Les partis de gauche en Allemagne ont demandé mardi le renvoi du nouvel ambassadeur américain à Berlin, un fidèle de Donald Trump accusé d’interférer dans les affaires intérieures et d’aggraver des relations bilatérales déjà très tendues.
Richard Grenell est dans le collimateur à la fois pour avoir déclaré dimanche au site d’extrême droite Breitbart vouloir « soutenir » la droite dure en Europe et pour se comporter en « vice-chancelier » allemand – selon ses détracteurs – en organisant des rencontres avec des dirigeants étrangers de premier plan de passage dans la capitale allemande.
Le responsable social-démocrate Martin Schulz, ancien président du Parlement européen, a demandé mardi son renvoi à Washington. « Ce que fait cet homme est unique dans la diplomatie internationale », a-t-il dit à l’agence dpa.
« Si l’ambassadeur allemand à Washington disait qu’il était en poste pour renforcer le parti démocrate, il serait immédiatement renvoyé », a-t-il ajouté, après avoir accusé sur Twitter M. Grenell d’agir comme « un officier colonial d’extrême droite ».

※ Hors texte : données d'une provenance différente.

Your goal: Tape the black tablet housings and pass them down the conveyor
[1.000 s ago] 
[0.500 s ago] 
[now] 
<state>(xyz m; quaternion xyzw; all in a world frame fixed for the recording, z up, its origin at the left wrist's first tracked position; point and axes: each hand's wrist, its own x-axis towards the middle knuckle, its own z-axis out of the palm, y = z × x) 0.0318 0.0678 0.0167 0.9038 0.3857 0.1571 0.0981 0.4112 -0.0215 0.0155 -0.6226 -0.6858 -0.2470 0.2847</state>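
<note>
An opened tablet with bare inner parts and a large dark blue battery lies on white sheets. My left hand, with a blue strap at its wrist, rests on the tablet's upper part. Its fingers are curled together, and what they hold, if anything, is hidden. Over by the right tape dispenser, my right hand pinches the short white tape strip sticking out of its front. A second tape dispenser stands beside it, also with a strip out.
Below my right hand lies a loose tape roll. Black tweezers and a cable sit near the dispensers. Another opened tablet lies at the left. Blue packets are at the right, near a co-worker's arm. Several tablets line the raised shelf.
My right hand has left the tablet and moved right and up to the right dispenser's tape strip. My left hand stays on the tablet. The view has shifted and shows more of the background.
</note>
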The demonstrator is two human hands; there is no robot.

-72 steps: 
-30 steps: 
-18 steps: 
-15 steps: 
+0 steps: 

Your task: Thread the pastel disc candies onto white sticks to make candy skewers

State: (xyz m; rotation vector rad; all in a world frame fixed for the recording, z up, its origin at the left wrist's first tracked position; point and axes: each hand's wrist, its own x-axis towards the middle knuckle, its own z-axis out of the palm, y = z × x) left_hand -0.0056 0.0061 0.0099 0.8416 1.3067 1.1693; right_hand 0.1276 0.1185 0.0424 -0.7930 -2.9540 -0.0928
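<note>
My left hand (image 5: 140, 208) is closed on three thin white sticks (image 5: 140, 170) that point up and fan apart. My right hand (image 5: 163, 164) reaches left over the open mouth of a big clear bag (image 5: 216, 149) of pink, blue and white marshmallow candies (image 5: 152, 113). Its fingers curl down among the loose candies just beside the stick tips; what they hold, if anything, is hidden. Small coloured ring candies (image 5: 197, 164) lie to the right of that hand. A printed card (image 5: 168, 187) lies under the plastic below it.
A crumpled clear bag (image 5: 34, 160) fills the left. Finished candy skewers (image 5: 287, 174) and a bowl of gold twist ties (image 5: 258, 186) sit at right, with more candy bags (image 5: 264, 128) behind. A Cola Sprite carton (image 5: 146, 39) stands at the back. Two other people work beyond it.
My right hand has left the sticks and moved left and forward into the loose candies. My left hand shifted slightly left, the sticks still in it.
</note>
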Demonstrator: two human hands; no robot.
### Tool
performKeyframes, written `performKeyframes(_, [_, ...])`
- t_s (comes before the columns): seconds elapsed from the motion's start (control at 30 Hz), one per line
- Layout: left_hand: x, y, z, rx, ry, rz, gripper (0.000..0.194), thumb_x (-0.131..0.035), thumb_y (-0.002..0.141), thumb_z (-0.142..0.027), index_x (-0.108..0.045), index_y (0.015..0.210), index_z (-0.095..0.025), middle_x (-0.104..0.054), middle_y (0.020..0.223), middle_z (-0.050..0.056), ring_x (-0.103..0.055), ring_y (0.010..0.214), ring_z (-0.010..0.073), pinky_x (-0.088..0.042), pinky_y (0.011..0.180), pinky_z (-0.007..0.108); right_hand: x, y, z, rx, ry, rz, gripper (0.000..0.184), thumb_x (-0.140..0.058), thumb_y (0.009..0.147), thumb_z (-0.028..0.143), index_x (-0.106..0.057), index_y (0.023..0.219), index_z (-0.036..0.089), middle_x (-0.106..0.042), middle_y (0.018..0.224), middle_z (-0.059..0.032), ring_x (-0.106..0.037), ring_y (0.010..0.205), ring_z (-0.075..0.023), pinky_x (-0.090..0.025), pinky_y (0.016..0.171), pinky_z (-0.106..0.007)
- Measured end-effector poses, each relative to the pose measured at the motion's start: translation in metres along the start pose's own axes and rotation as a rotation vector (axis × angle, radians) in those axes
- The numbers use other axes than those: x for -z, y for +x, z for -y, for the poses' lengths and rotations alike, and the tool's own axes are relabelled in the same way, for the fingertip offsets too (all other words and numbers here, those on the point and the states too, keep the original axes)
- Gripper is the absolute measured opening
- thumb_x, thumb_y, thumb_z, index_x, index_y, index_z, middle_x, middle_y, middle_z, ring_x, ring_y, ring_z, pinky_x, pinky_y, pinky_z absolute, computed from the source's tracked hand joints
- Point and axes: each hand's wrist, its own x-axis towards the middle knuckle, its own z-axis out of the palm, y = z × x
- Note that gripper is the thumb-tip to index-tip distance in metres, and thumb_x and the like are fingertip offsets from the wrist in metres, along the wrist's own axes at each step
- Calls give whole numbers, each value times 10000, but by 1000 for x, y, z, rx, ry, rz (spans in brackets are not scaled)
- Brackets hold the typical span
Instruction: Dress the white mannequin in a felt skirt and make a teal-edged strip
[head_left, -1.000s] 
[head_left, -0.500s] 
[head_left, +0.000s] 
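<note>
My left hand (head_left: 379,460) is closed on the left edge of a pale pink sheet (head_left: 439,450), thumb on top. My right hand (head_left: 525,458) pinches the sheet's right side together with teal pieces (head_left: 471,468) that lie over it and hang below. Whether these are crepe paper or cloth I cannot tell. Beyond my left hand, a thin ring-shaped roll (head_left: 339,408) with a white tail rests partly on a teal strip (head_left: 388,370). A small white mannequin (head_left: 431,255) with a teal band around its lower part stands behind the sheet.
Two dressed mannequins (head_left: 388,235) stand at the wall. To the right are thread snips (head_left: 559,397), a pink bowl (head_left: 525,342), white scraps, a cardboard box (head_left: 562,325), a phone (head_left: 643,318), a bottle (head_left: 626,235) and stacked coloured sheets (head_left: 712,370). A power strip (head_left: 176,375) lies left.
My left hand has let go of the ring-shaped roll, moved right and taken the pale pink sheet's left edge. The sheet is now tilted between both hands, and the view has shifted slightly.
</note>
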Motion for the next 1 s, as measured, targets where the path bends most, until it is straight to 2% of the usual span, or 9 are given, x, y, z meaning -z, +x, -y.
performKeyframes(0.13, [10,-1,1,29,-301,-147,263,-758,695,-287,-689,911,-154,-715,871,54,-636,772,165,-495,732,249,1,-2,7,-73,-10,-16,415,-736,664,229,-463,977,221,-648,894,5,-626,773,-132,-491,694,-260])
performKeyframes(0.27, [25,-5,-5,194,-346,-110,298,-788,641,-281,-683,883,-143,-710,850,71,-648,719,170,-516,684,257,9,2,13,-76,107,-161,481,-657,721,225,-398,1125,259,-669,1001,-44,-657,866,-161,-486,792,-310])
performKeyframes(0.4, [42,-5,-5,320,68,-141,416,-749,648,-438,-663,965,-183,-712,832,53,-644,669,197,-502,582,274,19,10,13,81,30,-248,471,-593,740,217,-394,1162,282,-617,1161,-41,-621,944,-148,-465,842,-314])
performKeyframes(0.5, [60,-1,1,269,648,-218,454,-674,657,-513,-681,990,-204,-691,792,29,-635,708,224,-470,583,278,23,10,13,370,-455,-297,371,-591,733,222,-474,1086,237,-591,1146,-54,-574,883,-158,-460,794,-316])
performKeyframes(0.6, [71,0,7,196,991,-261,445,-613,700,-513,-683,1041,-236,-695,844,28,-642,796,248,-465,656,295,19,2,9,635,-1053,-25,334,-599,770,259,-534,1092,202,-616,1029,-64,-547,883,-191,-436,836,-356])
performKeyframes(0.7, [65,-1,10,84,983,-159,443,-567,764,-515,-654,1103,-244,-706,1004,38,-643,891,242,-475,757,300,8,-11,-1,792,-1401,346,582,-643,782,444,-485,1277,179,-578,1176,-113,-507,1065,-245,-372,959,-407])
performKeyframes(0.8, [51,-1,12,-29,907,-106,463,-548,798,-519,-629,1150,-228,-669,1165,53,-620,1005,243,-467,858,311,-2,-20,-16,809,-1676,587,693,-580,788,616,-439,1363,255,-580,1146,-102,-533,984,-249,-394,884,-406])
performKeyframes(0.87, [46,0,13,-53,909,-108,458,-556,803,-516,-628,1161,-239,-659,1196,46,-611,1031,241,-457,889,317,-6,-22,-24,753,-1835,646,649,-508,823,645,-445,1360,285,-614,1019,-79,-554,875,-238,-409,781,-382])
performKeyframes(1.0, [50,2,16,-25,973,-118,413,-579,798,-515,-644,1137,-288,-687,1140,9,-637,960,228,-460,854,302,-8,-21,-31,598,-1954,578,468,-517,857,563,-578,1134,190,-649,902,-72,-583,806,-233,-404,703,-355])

L’une des figures de proue de la gauche radicale allemande, Sahra Wagenknecht, a également exigé le départ « immédiat » de l’ambassadeur, arrivé en poste il y a seulement un mois.
‘Des choses à nous dire’
Le mécontentement commence aussi à monter du côté du gouvernement d’Angela Merkel. « Grenell veut renforcer les courants qui en Europe cherchent à stopper voire inverser le processus d’unité européen », a jugé mardi un responsable du parti conservateur de la chancelière pour la politique étrangère, Jürgen Hardt.
Les critiques s’élèvent aussi dans le camp démocrate aux Etats-Unis. Dans un communiqué, la sénatrice Jeanne Shaheen a rappelé que les ambassadeurs « ne doivent pas se mêler de la politique locale ou régionale en soutenant des partis politiques, des candidats ou des causes. Si l’ambassadeur Grenell ne veut pas s’abstenir de déclarations politiques, il devrait être rappelé immédiatement ».
Du coup, un entretien inaugural prévu mercredi de longue date pour l’ambassadeur américain au ministère allemand des Affaires étrangères, avec un secrétaire d’Etat, prend désormais des allures de convocation. « Nous aurons certainement des choses à nous dire », a prévenu mardi le chef de la diplomatie allemande, Heiko Maas.
Berlin a déjà demandé lundi, suite à l’interview à Breitbart, « une clarification » à M. Grenell, accusé de se départir des règles de non-ingérence et de neutralité des représentants diplomatiques. Le diplomate y dit vouloir soutenir les « conservateurs partout en Europe », estimant que l’élection de Donald Trump avait insufflé partout un souffle nouveau.
L’ambassadeur haut en couleurs a suscité aussi des remous pour son activisme à Berlin : il a ainsi organisé lundi une entrevue avec Benjamin Netanyahu, en visite en Allemagne, qui sortait tout juste d’une rencontre avec Angela Merkel.
La chancelière allemande venait de réaffirmer sa volonté de maintenir en vie l’accord sur le nucléaire iranien, que rejette catégoriquement le Premier ministre israélien, soutenu par les Etats-Unis.
Relations tendues
De même, l’ambassadeur américain a pris l’initiative d’inviter à déjeuner le 13 juin le chancelier autrichien Sebastian Kurz, qu’il a qualifié de « rockstar » et dit admirer. M. Kurz, à la tête d’une coalition avec l’extrême droite, a souvent critiqué dans le passé la politique migratoire généreuse de Mme Merkel.
Longtemps freinée par le Sénat américain, la nomination de cet ancien porte-parole de la mission américaine à l’ONU sous l’administration Bush est intervenue seulement fin avril. L’opposition démocrate lui reprochait notamment des tweets sexistes.
Ces accrocs n’aident pas à améliorer les relations bilatérales déjà très tendues entre l’Allemagne et les Etats-Unis.
Le président américain critique régulièrement Berlin pour ses excédents commerciaux très importants et ses dépenses militaires trop faibles. Après l’acier et l’aluminium, l’Allemagne redoute prochainement l’imposition de taxes sur ses exportations de voiture vers les Etats-Unis, secteur-clé de son économie.
Dans un éditorial lundi, le Financial Times voit dans Richard Grenell l’incarnation « de ce qu’est un diplomate Trumpien » et appelle l’Allemagne à tenir bon face « au comportement non diplomatique » de l’ambassadeur.